Josh was warm, charming, handsome. But where did the boy get that slightly tiresome confidence? At dinner, Helen said he was just young and enthusiastic. She said he was “a bit of a techno-nerd.” (Though also “quite cute.”) Van had said “Jewish-confrontational.” Maybe that was part of it. Alan sometimes liked to indulge the fantasy that the Old Testament had been written not about the Jews, but about the British. Just imagine it for a second: the whole Bible concerns the story of … the British! Imagine how bloody good we’d feel about ourselves, imagine the deep, invisible reserves of confidence that flow from the knowledge that your little national origin story is one of the founding religious myths of the world … Far better, even, than having Shakespeare, Newton, and Darwin on our side. Maybe that was it.

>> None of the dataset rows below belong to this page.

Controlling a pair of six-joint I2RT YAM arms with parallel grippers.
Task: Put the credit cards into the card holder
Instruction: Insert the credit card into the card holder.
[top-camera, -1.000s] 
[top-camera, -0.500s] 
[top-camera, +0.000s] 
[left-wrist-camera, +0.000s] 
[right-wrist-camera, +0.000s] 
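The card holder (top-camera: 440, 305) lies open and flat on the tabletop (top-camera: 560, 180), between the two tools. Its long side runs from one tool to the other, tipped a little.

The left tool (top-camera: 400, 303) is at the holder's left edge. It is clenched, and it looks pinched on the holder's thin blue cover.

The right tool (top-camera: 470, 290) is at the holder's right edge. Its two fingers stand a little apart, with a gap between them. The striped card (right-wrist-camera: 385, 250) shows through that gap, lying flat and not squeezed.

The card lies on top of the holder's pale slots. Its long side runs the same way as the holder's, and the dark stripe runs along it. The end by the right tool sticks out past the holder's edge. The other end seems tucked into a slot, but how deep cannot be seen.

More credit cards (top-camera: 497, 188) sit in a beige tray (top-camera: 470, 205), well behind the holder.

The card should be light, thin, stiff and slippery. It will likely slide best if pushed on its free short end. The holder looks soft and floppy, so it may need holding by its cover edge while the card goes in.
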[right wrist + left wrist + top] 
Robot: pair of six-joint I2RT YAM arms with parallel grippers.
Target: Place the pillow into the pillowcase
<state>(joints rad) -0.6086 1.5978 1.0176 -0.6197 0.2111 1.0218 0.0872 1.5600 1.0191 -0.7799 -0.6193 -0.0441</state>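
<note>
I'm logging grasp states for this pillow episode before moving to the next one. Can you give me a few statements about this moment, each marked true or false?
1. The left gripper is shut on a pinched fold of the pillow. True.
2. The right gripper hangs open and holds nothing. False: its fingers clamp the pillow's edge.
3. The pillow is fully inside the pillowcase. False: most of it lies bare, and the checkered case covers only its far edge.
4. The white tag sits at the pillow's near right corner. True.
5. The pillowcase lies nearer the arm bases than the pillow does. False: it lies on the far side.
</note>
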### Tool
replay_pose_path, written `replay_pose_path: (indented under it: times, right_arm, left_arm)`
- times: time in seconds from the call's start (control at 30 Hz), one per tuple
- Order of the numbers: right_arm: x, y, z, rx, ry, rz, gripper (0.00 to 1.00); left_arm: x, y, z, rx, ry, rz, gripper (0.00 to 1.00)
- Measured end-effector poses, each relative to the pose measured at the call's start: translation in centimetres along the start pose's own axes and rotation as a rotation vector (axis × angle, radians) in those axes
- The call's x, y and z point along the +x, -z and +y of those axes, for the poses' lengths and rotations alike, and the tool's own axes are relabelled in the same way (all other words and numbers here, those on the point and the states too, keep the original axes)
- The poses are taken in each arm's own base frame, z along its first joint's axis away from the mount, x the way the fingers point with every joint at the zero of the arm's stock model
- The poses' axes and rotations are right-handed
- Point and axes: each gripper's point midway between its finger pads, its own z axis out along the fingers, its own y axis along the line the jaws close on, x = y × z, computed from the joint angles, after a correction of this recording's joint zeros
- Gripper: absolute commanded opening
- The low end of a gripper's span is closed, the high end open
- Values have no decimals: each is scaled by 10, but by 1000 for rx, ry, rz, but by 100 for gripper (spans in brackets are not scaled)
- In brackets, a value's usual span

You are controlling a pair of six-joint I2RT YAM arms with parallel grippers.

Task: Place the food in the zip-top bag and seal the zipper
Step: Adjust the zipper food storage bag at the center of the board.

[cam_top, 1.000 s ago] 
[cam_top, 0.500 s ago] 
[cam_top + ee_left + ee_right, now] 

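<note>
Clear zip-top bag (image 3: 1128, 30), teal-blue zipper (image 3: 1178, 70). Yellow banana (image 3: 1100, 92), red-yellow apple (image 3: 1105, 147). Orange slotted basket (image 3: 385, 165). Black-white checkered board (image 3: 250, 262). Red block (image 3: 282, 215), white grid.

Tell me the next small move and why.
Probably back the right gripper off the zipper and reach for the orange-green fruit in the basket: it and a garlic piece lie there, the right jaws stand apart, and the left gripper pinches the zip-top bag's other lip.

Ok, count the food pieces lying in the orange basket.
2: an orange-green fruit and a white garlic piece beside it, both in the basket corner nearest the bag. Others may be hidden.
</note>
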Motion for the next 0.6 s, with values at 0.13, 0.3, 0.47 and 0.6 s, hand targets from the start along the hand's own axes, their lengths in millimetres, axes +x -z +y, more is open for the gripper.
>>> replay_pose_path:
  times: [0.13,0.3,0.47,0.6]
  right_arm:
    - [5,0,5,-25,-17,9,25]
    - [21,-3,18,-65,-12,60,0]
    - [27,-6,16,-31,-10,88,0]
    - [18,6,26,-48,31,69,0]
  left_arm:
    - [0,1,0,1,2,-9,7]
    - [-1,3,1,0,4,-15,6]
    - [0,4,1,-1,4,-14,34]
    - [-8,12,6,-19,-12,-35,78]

Jewish-confrontational. Or perhaps American-confrontational? He’d learned a couple of things today. Americans really did pronounce “news” as “nooze.” And they apparently used the phrase “going forward,” as in, “So what, going forward, should Senator Obama say about race, to neutralize the issue on the campaign trail?” (Josh pronounced the word as “foward.”) Imagine the English using that phrase!… more like “going backward.



Download



Copyright Disclaimer:
This site does not store any files on its server. We only index and link to content provided by other sites. Please contact the content providers to delete copyright contents if any and email us, we'll remove relevant links or contents immediately.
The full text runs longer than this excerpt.